- Collected data
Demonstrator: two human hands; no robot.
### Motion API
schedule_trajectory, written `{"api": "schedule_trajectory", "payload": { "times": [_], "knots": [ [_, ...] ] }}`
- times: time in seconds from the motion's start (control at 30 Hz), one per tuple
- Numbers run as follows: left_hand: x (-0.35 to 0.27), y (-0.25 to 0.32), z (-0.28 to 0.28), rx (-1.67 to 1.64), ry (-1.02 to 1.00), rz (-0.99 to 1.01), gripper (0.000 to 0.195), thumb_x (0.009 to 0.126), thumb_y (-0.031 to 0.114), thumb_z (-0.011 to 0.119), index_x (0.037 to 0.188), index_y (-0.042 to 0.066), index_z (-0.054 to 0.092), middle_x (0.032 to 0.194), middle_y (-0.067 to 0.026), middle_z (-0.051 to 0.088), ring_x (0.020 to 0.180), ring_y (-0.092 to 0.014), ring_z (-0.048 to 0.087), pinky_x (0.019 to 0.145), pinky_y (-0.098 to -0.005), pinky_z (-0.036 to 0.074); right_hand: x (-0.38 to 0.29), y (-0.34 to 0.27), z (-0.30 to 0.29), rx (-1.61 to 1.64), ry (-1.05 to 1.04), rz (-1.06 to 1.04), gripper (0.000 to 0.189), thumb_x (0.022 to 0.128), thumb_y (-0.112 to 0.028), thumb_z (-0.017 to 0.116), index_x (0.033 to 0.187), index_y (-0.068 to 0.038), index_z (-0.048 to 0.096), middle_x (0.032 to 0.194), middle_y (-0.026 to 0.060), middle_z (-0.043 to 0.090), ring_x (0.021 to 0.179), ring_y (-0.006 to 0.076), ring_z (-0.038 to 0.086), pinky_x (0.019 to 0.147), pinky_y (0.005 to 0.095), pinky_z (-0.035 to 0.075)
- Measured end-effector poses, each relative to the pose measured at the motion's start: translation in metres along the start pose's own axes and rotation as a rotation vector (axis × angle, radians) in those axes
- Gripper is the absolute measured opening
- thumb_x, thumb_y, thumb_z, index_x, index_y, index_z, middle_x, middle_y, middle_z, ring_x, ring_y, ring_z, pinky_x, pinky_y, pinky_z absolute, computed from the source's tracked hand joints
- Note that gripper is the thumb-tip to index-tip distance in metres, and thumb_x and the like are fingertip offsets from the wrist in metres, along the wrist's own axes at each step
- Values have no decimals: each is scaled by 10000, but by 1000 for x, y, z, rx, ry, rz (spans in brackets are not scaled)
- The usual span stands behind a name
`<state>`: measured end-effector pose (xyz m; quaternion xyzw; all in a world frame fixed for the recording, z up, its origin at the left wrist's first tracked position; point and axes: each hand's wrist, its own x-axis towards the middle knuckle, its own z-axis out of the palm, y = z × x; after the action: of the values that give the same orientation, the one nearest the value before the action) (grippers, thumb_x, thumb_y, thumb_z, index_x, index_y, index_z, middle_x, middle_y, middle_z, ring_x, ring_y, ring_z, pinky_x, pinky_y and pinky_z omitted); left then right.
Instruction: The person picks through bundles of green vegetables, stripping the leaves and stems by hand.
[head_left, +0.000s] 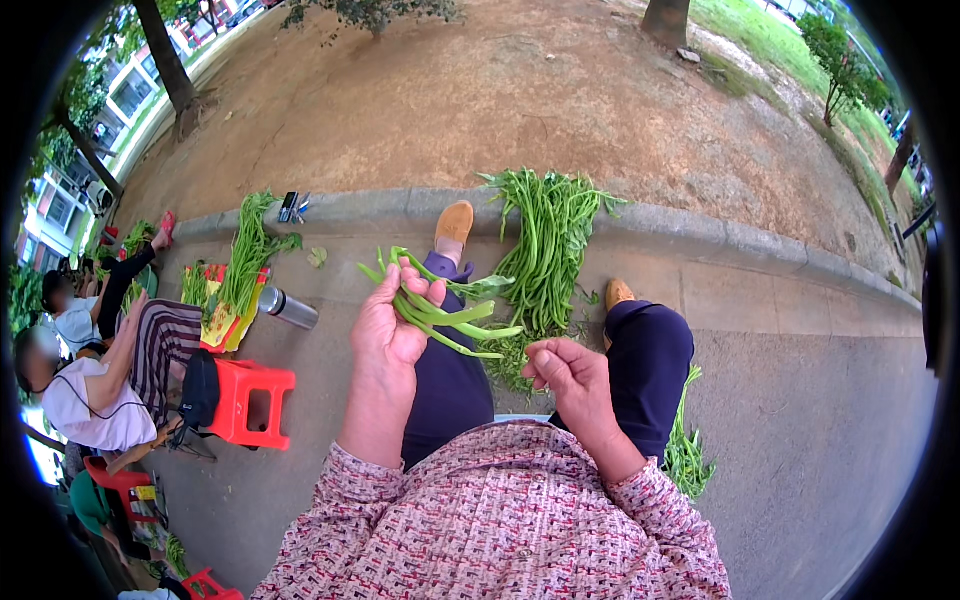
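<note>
A small bunch of green leafy-vegetable stems (450, 315) is gripped in my left hand (394, 322), with the cut ends pointing right. Just right of those ends is my right hand (574, 375), its thumb and fingers pinched together. Nothing shows between these fingertips, though a thin strand could be hidden there. Beyond my hands, a large heap of long green stems (547, 255) lies between my feet, reaching from the kerb onto the pavement. Short green trimmings (514, 364) are scattered at its near end, partly behind my right hand.
Left of me stand a red plastic stool (251, 401) and a steel flask (289, 307). More stems (244, 262) rest on a red and yellow bag (238, 322). A phone and keys (294, 207) lie on the kerb (360, 214). Seated people (105, 397) handle greens. Leafy stems (686, 457) lie beside my right leg.
</note>
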<state>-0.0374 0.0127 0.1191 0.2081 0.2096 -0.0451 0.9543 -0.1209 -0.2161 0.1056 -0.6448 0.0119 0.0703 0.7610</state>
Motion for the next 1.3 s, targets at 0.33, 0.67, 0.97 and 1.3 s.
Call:
{"api": "schedule_trajectory", "payload": {
  "times": [0.33, 0.67, 0.97, 1.3],
  "knots": [
    [-8, -10, 12, 91, -21, 95, 163, 954, 180, 514, 1044, 51, 557, 772, -29, 575, 665, -147, 589, 773, -447, 554, 3, -31, 14, -657, -45, -639, 221, 783, -34, 646, 1003, -10, 633, 866, 143, 614, 761, 315, 614, 654, 366, 503],
    [-14, -22, 23, 161, -61, 160, 145, 961, 186, 501, 1037, 65, 521, 780, -27, 577, 684, -146, 595, 717, -486, 572, 4, -33, 10, -731, -172, -609, 124, 793, -47, 640, 911, -11, 630, 795, 130, 592, 713, 320, 602, 627, 386, 488],
    [-16, -30, 28, 179, -63, 248, 139, 967, 181, 487, 1055, 74, 493, 777, -26, 539, 623, -138, 539, 603, -414, 543, 6, -19, 13, -939, -191, -625, 92, 740, -69, 608, 773, -34, 530, 690, 111, 537, 650, 306, 585, 556, 406, 472],
    [-29, -40, 46, 266, -88, 483, 128, 982, 184, 464, 1079, 102, 477, 754, -7, 474, 537, -93, 428, 466, -266, 393, 19, 1, 27, -769, 97, -497, 105, 722, -79, 589, 670, -29, 514, 634, 140, 544, 590, 347, 571, 526, 431, 456]
  ]
}}
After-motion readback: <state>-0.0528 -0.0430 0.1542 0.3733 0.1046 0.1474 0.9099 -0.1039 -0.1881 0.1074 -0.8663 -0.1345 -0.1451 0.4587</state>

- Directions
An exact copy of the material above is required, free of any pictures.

- Exercise output
Demonstrator: two human hands; no robot.
### Motion API
schedule_trajectory, written `{"api": "schedule_trajectory", "payload": { "times": [_], "knots": [ [_, ...] ] }}`
- times: time in seconds from the motion's start (control at 30 Hz), one per tuple
- Numbers run as follows: left_hand: x (-0.35 to 0.27), y (-0.25 to 0.32), z (-0.28 to 0.28), rx (-1.67 to 1.64), ry (-1.02 to 1.00), rz (-0.99 to 1.01), gripper (0.000 to 0.195), thumb_x (0.009 to 0.126), thumb_y (-0.031 to 0.114), thumb_z (-0.011 to 0.119), index_x (0.037 to 0.188), index_y (-0.042 to 0.066), index_z (-0.054 to 0.092), middle_x (0.032 to 0.194), middle_y (-0.067 to 0.026), middle_z (-0.051 to 0.088), ring_x (0.020 to 0.180), ring_y (-0.092 to 0.014), ring_z (-0.048 to 0.087), pinky_x (0.019 to 0.145), pinky_y (-0.098 to -0.005), pinky_z (-0.036 to 0.074); right_hand: x (-0.38 to 0.29), y (-0.34 to 0.27), z (-0.30 to 0.29), rx (-1.61 to 1.64), ry (-1.05 to 1.04), rz (-1.06 to 1.04), gripper (0.000 to 0.189), thumb_x (0.022 to 0.128), thumb_y (-0.112 to 0.028), thumb_z (-0.017 to 0.116), index_x (0.033 to 0.187), index_y (-0.068 to 0.038), index_z (-0.048 to 0.096), middle_x (0.032 to 0.194), middle_y (-0.026 to 0.060), middle_z (-0.043 to 0.090), ring_x (0.021 to 0.179), ring_y (-0.006 to 0.076), ring_z (-0.038 to 0.086), pinky_x (0.019 to 0.147), pinky_y (0.005 to 0.095), pinky_z (-0.035 to 0.075)
- Measured end-effector poses, each relative to the pose measured at the motion's start: translation in metres along the start pose's own axes and rotation as a rotation vector (axis × angle, radians) in those axes
- Gripper is the absolute measured opening
- thumb_x, thumb_y, thumb_z, index_x, index_y, index_z, middle_x, middle_y, middle_z, ring_x, ring_y, ring_z, pinky_x, pinky_y, pinky_z absolute, computed from the source's tracked hand joints
- Note that gripper is the thumb-tip to index-tip distance in metres, and thumb_x and the like are fingertip offsets from the wrist in metres, along the wrist's own axes at each step
- Values have no decimals: each is scaled by 10000, but by 1000 for x, y, z, rx, ry, rz (spans in brackets are not scaled)
- The usual span stands behind a name
`<state>`: measured end-effector pose (xyz m; quaternion xyzw; all in a world frame fixed for the recording, z up, its origin at the left wrist's first tracked position; point and axes: each hand's wrist, its own x-axis towards the middle knuckle, its own z-axis out of the palm, y = z × x; after the action: of the values that give the same orientation, the one nearest the value before the action) (grippers, thumb_x, thumb_y, thumb_z, index_x, index_y, index_z, middle_x, middle_y, middle_z, ring_x, ring_y, ring_z, pinky_x, pinky_y and pinky_z omitted); left then right.
Instruction: The person picks through bundles of green vegetables, stripping the leaves and stems by hand.
[head_left, +0.000s] 
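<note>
A small bunch of green leafy-vegetable stems (450, 315) is gripped in my left hand (394, 322), with the cut ends pointing right. Just right of those ends is my right hand (574, 375), its thumb and fingers pinched together. Nothing shows between these fingertips, though a thin strand could be hidden there. Beyond my hands, a large heap of long green stems (547, 255) lies between my feet, reaching from the kerb onto the pavement. Short green trimmings (514, 364) are scattered at its near end, partly behind my right hand.
Left of me stand a red plastic stool (251, 401) and a steel flask (289, 307). More stems (244, 262) rest on a red and yellow bag (238, 322). A phone and keys (294, 207) lie on the kerb (360, 214). Seated people (105, 397) handle greens. Leafy stems (686, 457) lie beside my right leg.
</note>
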<state>-0.0374 0.0127 0.1191 0.2081 0.2096 -0.0451 0.9543 -0.1209 -0.2161 0.1056 -0.6448 0.0119 0.0703 0.7610</state>
Motion for the next 1.3 s, targets at 0.33, 0.67, 0.97 and 1.3 s.
Call:
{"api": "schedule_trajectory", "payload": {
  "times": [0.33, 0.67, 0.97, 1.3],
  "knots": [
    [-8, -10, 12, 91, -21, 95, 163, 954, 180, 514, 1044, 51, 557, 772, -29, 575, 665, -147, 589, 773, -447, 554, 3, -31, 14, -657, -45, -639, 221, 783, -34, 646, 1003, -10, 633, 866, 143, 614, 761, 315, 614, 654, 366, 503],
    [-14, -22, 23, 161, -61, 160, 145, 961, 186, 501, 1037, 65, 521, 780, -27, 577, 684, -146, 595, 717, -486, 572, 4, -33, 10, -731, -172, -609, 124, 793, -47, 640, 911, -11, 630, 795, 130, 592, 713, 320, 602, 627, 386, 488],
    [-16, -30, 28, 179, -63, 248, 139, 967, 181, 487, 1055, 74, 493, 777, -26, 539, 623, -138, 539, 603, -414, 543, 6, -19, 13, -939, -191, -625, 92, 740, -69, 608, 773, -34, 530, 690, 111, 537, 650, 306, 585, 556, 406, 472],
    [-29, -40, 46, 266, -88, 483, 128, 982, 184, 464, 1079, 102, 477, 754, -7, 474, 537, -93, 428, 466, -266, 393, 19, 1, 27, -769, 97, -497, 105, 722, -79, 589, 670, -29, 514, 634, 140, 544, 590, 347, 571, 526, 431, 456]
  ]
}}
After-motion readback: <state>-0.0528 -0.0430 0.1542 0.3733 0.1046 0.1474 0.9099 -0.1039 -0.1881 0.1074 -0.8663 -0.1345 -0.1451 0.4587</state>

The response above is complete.